● Your assignment
In the records, each line holding "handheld" must be reported.

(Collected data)
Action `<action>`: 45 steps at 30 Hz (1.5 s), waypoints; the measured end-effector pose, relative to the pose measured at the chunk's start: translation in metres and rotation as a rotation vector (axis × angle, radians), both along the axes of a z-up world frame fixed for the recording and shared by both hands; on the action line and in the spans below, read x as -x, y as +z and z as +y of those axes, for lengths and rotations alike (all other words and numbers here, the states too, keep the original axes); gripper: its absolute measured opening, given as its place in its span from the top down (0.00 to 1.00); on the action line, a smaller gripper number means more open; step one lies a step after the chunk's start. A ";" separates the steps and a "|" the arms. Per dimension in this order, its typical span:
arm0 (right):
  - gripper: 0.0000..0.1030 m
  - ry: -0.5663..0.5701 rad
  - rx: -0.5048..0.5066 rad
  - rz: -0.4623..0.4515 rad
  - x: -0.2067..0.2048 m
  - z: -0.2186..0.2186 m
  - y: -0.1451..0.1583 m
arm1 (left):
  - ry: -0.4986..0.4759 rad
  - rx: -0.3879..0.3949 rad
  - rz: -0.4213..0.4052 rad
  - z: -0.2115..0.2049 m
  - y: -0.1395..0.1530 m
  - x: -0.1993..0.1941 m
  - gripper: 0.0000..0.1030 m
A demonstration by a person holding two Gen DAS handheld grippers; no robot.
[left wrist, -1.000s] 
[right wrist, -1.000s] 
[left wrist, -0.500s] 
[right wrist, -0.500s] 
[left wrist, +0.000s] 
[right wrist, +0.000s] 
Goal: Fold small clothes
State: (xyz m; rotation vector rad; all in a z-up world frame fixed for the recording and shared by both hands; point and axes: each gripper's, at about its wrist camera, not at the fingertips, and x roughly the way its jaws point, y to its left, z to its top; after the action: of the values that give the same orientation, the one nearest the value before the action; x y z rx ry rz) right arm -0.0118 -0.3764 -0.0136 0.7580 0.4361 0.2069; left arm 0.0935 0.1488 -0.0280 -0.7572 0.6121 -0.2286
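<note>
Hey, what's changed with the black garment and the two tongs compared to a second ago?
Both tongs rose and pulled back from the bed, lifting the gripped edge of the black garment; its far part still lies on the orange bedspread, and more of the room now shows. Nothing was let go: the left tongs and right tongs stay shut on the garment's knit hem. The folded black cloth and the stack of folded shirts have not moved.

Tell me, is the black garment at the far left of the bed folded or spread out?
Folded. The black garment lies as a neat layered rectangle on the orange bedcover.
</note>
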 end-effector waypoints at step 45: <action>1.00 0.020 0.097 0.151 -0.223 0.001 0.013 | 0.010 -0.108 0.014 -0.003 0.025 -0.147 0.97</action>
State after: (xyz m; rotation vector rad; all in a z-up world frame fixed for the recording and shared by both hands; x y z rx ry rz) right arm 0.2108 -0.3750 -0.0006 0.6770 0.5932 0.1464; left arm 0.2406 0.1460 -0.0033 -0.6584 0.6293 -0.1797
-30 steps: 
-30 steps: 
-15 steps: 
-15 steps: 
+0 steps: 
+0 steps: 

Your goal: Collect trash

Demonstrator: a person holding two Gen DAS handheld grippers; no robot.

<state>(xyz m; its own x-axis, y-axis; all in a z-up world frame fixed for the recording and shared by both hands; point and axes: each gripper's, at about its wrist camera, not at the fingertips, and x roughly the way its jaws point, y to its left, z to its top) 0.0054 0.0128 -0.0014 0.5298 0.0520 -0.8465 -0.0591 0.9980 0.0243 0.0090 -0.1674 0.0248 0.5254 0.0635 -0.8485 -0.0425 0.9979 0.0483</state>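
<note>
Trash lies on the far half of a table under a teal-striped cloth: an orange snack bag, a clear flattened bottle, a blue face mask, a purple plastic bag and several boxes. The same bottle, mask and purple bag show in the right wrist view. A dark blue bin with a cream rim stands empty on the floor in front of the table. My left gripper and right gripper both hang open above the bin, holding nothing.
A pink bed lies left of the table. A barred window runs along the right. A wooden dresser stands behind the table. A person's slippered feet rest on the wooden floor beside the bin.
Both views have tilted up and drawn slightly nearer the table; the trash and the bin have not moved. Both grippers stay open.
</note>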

● Solution to the problem
A demonstration by a person holding two Gen DAS handheld grippers; no robot.
Demonstrator: a person holding two Gen DAS handheld grippers; no robot.

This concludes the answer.